> **INSTRUCTIONS TO FOLLOW**
Going through the data below, copy out each line where the word "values" shows up.

> **DATA BELOW**
###

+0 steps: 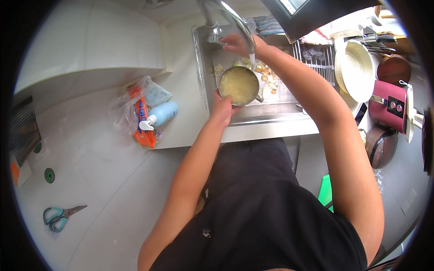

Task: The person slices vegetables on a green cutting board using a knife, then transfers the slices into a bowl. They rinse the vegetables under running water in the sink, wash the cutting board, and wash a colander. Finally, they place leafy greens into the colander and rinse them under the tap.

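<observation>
My left hand (225,106) grips the near rim of a round metal bowl (221,79) over the sink. Pale yellow, cloudy contents (240,84) fill the bowl; whether these are shreds in liquid is hard to tell. My right hand (237,45) reaches behind the chrome faucet (242,28), its fingers on the faucet lever (218,42). A stream of water (252,61) runs from the spout, coming down near the bowl's far right rim. Vegetable peels and scraps (269,79) lie on the floor of the stainless steel sink (281,117) around the bowl.
Left of the sink stand plastic packaging (140,111) and a blue pump bottle (164,113). To the right are a wire rack (327,67), a cream plastic colander (356,71) and a dark pink appliance (386,106). Scissors (61,216) rest on a pale surface at the lower left.
</observation>
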Tool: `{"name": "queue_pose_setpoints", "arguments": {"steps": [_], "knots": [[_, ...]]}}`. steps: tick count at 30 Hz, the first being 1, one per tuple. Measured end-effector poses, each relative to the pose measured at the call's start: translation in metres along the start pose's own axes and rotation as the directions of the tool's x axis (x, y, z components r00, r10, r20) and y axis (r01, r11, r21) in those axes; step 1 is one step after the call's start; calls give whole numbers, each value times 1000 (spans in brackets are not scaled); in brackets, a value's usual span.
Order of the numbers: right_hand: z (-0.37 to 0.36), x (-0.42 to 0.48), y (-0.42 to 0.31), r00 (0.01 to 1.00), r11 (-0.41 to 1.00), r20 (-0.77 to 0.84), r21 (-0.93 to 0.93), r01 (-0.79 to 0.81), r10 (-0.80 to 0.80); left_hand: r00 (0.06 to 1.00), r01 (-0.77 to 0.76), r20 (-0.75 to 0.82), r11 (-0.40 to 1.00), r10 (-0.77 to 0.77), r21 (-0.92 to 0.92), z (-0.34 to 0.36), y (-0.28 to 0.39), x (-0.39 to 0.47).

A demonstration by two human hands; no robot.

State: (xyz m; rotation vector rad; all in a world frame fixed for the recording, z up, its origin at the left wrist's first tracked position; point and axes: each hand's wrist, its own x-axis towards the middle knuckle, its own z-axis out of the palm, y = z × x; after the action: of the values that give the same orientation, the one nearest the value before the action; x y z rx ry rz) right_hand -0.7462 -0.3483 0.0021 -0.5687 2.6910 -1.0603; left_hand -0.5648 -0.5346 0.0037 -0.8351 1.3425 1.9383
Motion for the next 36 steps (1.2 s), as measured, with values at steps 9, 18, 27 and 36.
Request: {"name": "queue_pose_setpoints", "arguments": {"steps": [9,18,27,36], "knots": [[-27,1,-7,992,994,-65,22,-110,112,997,48,71,993,-40,-110,39,-20,48],[26,-82,38,658,527,-31,629,-572,752,1000,19,13,999,-20,28,26,-6,33],[53,-197,-17,807,674,102,494,-548,581,998,28,-54,998,-25,65,2,5,5],[47,-206,-52,710,580,236,437,-688,664,1000,-3,30,998,1,57,10,12,-14]]}}
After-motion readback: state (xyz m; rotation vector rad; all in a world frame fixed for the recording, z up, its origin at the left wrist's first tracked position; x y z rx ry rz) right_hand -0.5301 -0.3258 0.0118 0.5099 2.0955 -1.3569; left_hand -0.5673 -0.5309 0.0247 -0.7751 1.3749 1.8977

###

> **REPLY**
State: (xyz m; rotation vector rad; all in a world frame fixed for the recording, z up, its origin at the left wrist's first tracked position; point and axes: each hand's wrist, its own x-axis towards the middle knuckle, its own z-axis out of the palm, y = z × x; after the action: of the values that give the same orientation, the one nearest the value before the action; x y z rx ry rz) right_hand -0.7462 -0.3483 0.0021 -0.5687 2.6910 -1.0603; left_hand -0.5648 -0.5346 0.0037 -0.8351 1.3425 1.9383
Motion for the next 36 steps (1.2 s), as measured, with values at steps 9, 18, 27 and 36.

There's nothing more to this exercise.